У нее желудок выпрыгивает и это при идеальной погоде: когда наверху солнце, слабый восточный ветер, что принес с собой песок и кажется что запахи из других стран. Волны практически не ощущаются, откуда не возьмись появились чайки и Паоло звал посмотреть на китов.
Алекс слышит их громкое фырканье, как они переговариваются и поют свои долгие, очень протяжные песни.
Это удача - погода, тепло, огромные древние животные такого практически не увидишь в это время года, ведь до весны еще далеко.
– Незачем наказывать себя, - говорит Рафаэль уже спокойнее, включая радио с раздражающими шелестом и шуршанием пустого звукового эфира.
– Ты уже ничего не изменишь.
Алекс и не собирается менять что-либо. Просто ему надо перестать цепляться к ней с такими вот рекомендациями. Ему бы приглядеться к ней и сделать правильные выводы, но она бы после всего сказанного этого делать не стала.
– Не надо заботиться обо мне, - говорит Алекс старательно спокойно.
– Пожалуйста.
Раф только поднимает на нее мрачный взгляд.
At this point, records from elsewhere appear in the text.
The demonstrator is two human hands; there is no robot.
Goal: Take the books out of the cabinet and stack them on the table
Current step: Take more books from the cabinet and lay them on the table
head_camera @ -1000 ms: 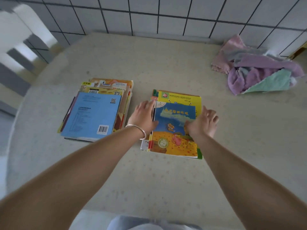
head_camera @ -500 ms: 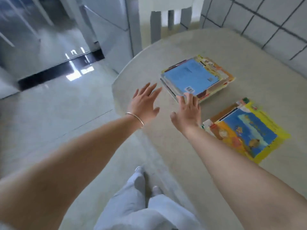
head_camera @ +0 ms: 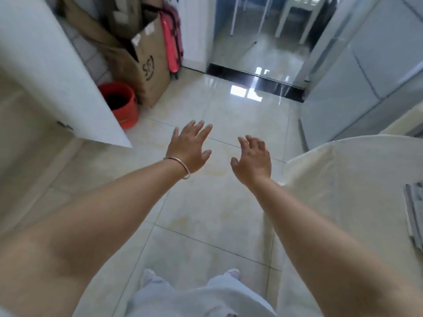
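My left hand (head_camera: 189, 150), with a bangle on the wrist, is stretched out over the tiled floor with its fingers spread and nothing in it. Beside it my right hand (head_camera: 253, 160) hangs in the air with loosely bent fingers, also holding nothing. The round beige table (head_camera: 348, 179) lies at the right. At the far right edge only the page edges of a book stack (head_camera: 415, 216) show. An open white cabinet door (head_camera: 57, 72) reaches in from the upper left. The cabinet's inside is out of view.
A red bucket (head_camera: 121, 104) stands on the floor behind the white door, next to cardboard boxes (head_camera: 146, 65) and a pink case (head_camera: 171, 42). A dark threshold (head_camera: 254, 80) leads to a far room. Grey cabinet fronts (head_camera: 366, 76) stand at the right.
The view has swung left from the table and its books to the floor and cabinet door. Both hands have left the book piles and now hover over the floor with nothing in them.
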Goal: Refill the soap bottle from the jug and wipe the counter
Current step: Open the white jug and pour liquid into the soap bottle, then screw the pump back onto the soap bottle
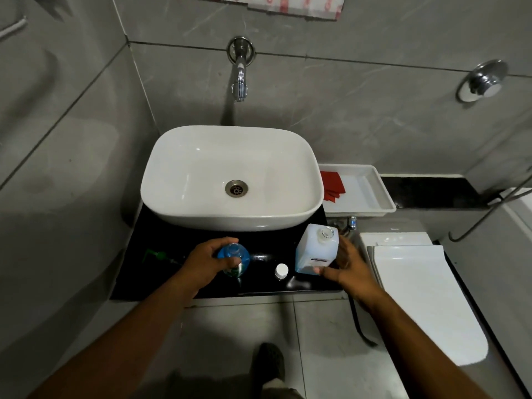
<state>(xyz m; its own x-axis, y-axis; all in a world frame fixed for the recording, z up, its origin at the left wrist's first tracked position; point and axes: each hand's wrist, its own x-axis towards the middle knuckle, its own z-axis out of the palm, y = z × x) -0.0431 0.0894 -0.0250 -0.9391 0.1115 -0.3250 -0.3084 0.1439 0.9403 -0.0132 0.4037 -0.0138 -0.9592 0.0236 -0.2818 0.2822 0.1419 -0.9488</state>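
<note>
A small blue soap bottle (233,256) stands open-topped on the black counter (149,272) in front of the basin, and my left hand (205,260) is wrapped around it. Its green pump head (157,255) lies on the counter to the left. The square translucent jug (318,249) stands uncapped at the counter's right end. My right hand (347,267) cups the jug's lower right side, thumb on its front, fingers spread. The jug's white cap (281,270) rests on the counter between the bottle and the jug.
A white basin (161,180) fills the back of the counter under a wall tap (239,79). A white tray (371,194) with a red cloth (332,187) sits to the right. A white toilet (426,298) stands at the right, close to the jug.
</note>
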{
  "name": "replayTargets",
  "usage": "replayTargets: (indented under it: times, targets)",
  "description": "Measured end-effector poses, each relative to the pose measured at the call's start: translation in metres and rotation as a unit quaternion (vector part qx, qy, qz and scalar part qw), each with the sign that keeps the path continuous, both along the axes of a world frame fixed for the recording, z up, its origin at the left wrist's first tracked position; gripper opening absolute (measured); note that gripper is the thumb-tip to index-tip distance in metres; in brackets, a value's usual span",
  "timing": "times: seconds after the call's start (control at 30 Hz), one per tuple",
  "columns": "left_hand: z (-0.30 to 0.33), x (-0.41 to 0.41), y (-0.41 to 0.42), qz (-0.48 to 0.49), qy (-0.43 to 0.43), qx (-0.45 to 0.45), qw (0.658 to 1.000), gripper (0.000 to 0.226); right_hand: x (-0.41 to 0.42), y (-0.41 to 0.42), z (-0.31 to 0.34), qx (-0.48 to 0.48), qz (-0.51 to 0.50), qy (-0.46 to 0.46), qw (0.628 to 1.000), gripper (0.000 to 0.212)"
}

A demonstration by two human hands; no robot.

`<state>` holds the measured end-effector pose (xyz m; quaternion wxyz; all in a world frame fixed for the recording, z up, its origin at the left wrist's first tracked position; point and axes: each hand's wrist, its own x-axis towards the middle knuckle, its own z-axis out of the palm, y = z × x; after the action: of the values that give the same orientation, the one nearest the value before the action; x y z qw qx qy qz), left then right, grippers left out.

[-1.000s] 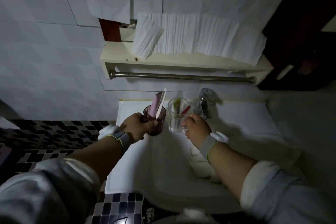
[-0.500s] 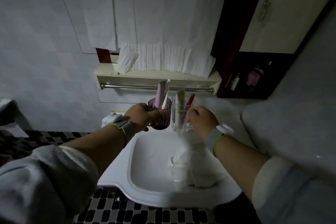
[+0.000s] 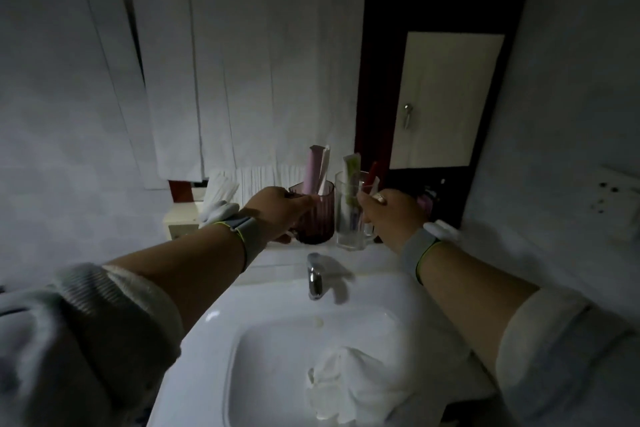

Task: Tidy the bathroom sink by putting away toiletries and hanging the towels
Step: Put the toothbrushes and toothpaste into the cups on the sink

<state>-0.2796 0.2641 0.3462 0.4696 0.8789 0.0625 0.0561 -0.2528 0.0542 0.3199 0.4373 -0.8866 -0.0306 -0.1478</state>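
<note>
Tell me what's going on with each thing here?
Ribbed purple plastic cup: upright, held by left hand.
Clear glass mug: upright, held by right hand.
Chrome faucet: off.
Crumpled white towel: in the white sink basin.
Cream cabinet door: shut.

Two cups stand side by side above the back of the sink (image 3: pixel 214 340), at the shelf (image 3: pixel 180 224) — the ribbed cup (image 3: pixel 317 218) left, held by the left hand (image 3: pixel 277 211), the glass mug (image 3: pixel 349 218) right, held by the right hand (image 3: pixel 391 215) (whether they rest on the shelf is unclear). The faucet (image 3: pixel 314 276) sits below and before them, and a crumpled towel (image 3: pixel 353 385) lies in the basin — nearest the viewer.
</note>
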Motion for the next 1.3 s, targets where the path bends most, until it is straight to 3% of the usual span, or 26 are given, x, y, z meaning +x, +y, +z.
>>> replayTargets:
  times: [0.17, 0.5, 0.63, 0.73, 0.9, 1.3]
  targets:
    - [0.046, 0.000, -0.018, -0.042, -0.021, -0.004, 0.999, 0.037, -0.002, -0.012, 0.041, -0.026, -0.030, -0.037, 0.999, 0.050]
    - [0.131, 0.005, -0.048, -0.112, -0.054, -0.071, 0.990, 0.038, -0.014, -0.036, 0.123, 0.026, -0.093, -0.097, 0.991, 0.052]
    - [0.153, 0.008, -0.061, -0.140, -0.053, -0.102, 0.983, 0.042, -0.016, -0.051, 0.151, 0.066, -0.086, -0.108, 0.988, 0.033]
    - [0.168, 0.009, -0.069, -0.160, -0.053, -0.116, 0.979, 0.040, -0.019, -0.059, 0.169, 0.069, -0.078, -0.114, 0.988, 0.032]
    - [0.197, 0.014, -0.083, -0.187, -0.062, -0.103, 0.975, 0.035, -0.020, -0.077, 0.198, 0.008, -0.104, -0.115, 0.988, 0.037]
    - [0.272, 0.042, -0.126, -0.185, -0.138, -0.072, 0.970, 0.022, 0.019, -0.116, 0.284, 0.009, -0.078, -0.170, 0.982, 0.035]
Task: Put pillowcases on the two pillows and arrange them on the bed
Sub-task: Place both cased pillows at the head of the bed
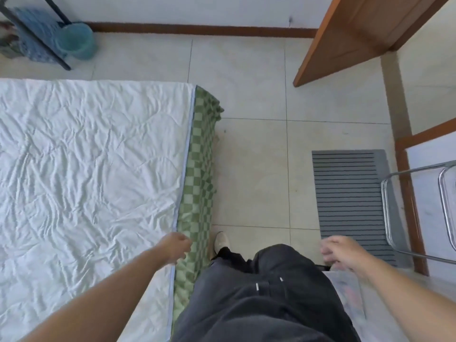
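Observation:
The bed (86,169) fills the left half of the head view, covered by a wrinkled white quilt. A green checked sheet (197,183) shows along its right edge. No pillow or pillowcase is in view. My left hand (176,248) hovers at the quilt's right edge with its fingers loosely curled, holding nothing. My right hand (343,253) is out over the floor to the right of my legs, blurred, fingers apart and empty. Below it lies a pale, blurred object (350,292) that I cannot identify.
I stand on tiled floor beside the bed, in dark trousers (259,299). A grey striped mat (350,201) lies to the right. A chrome chair frame (419,218) and wooden furniture (357,38) stand at the right. A teal bucket (76,40) sits at the top left.

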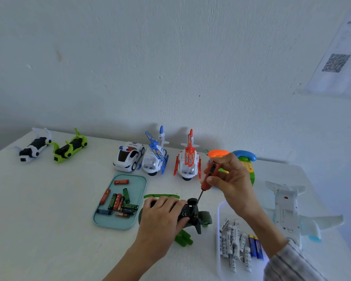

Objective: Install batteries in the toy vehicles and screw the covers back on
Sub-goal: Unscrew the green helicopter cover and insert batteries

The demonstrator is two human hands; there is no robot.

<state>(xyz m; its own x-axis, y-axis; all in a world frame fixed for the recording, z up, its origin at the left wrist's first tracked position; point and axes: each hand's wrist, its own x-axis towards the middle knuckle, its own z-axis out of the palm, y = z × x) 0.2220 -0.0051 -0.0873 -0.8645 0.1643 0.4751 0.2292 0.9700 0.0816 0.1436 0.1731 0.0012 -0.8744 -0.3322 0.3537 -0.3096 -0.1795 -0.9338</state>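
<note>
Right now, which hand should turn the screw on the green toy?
The right hand, probably. It already grips the screwdriver, with the tip down at the green toy. The left hand is busy holding the toy steady on the table.

a plain white wall (170,57) filled the upper part of the view, marked with a few small scuffs and chips. a white tabletop (49,199) stood pushed against it, its far edge meeting the wall. at the upper right a sheet of paper (340,57) hung on the wall, printed with a blurred square code. the light was soft, cool and bluish, casting faint shadows at the wall's foot.
</note>
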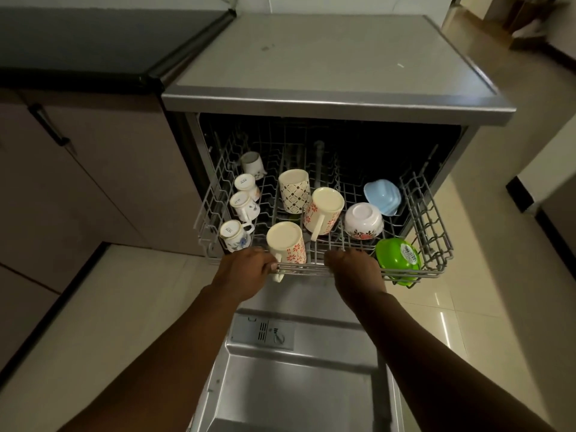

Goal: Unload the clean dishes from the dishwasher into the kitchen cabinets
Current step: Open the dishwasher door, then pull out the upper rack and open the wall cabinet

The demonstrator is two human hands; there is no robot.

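Here, both hands [246,269] on the rack's [433,226] front rail.

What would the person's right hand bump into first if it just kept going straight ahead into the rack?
Probably the upturned white bowl with red flowers, just beyond the right hand gripping the rack's front rail; depth is hard to judge.

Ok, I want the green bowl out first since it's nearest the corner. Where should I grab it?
The green bowl sits tilted, bottom up, in the rack's front right corner. Probably best to pinch its raised upper rim from above with the right hand, lifting up and toward you, since wires crowd its lower edge.
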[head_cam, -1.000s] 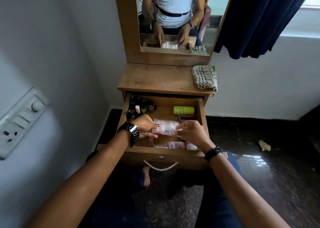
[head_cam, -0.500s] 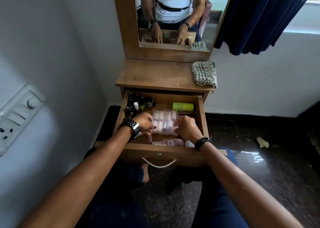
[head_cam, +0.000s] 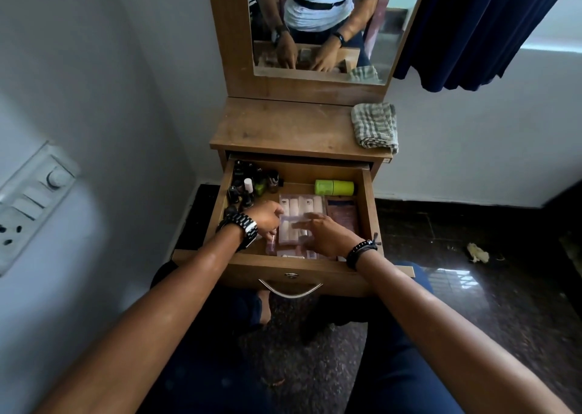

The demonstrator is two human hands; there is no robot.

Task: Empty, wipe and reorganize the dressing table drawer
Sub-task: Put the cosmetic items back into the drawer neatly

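Now I see both hands in open drawer (head_cam: pixel 368 199): left hand (head_cam: pixel 267 219) fingers curled at clear packet (head_cam: pixel 293 231) edge, grip unclear; right hand (head_cam: pixel 326 235) fingers loosely spread, resting on packet.

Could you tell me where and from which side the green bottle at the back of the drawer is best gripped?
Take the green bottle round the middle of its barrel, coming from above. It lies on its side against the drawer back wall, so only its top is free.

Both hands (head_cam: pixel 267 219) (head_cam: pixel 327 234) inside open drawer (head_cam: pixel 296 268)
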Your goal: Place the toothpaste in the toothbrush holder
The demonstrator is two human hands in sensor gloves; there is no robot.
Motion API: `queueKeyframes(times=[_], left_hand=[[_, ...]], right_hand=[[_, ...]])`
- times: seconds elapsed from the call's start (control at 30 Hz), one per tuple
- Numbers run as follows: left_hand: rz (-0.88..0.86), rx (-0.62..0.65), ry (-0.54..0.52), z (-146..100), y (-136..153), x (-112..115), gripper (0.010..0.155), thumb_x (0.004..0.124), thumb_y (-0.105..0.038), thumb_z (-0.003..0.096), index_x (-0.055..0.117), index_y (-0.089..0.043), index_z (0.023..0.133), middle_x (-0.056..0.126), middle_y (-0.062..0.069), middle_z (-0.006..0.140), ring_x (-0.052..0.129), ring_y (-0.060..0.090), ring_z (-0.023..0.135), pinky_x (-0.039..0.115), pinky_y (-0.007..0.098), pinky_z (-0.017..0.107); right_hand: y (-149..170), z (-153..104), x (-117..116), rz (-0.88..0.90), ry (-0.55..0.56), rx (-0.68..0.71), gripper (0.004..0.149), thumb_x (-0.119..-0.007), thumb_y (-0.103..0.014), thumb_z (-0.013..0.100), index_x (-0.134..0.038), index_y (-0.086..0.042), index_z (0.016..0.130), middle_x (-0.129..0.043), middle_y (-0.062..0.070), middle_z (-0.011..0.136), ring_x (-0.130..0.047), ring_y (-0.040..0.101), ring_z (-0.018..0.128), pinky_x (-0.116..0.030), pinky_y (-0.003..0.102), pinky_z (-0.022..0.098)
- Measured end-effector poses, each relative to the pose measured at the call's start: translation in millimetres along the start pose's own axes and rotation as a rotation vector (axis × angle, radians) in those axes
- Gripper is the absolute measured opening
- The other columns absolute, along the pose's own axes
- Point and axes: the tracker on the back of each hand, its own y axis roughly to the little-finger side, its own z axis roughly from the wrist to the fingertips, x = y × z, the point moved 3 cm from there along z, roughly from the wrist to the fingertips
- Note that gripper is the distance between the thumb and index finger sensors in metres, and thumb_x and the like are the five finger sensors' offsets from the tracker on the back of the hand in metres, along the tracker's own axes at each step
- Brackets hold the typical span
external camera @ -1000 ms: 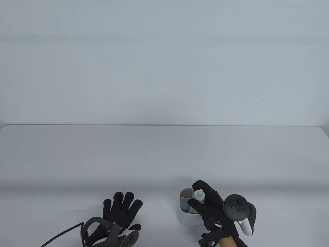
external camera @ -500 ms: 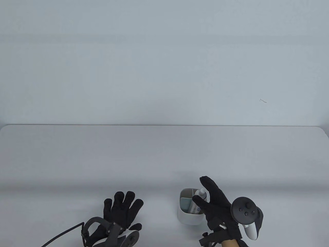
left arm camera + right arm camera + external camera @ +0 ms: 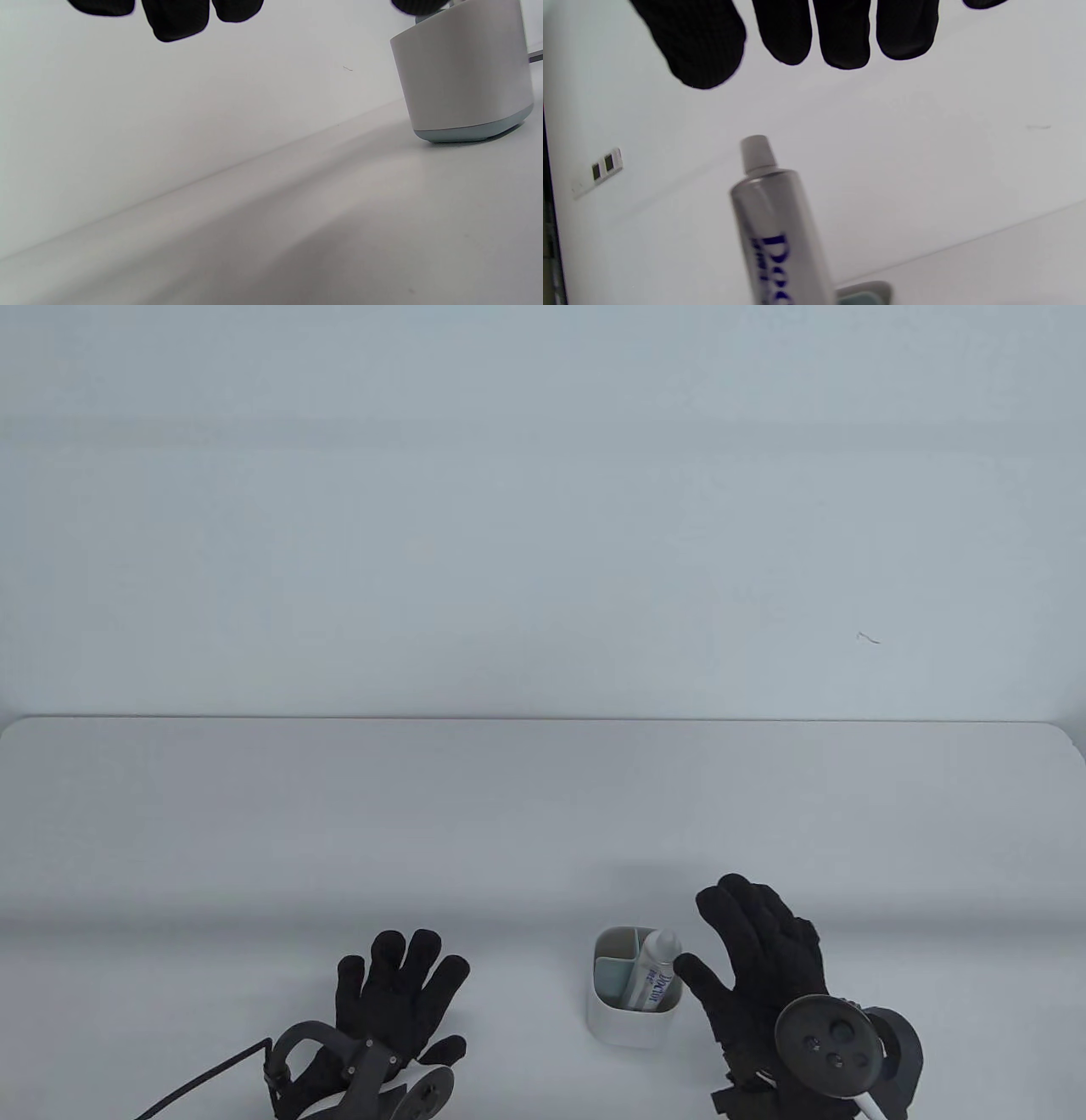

У нее так и не получилось поговорить с ним после того случая. Он и в самом деле стал сторониться ее.
– Мне жаль, - говорит она, словно выдавливая это из себя, - я не хотела обидеть тебя тогда.
Вышло натужно и совсем не натурально, словно она обязана была сделать это, ну уж никак не хотела этих извинений.
– Не надо ничего говорить, если ты не сожалеешь. Ни к чему это соблюдение приличий.
Он заблуждается! Она хотела. Пусть не так как в тот день. Сейчас на нее вновь накатывает злость, но теперь уже оттого, что он такой непонятливый и не наблюдательный, каким бывает обычно.
– Не надо делать какие-то выводы, раз чего-то не догоняешь!
Еще один продолжительный взгляд. Алекс отворачивается. Бесит он ее!
– Нам плыть еще около двух недель, - говорит он жестко, - я не собираюсь смотреть, как ты…
Алекс оборачивается, глядя на то, как крошится под его рукой один из пластмассовых тумблеров.
– Как я что?! Я просто не могу съесть это, а не потому что мне не хочется этого! Ясно?!
Она поднимается из-за стола, быстро приближаясь и наклоняясь к его лицу.
– Мне действительно жаль. Извини меня!
Она идет к курткам, стягивая одну из них, ту что пахнет так вкусно, так надежно, так свежо. Ей надо уйти, ее сейчас разорвет от желания сказать что-нибудь пожестче, похлеще. Гаже!
– Мы ведь договорились. Чего ты злишься?
Он без труда разворачивает ее к себе.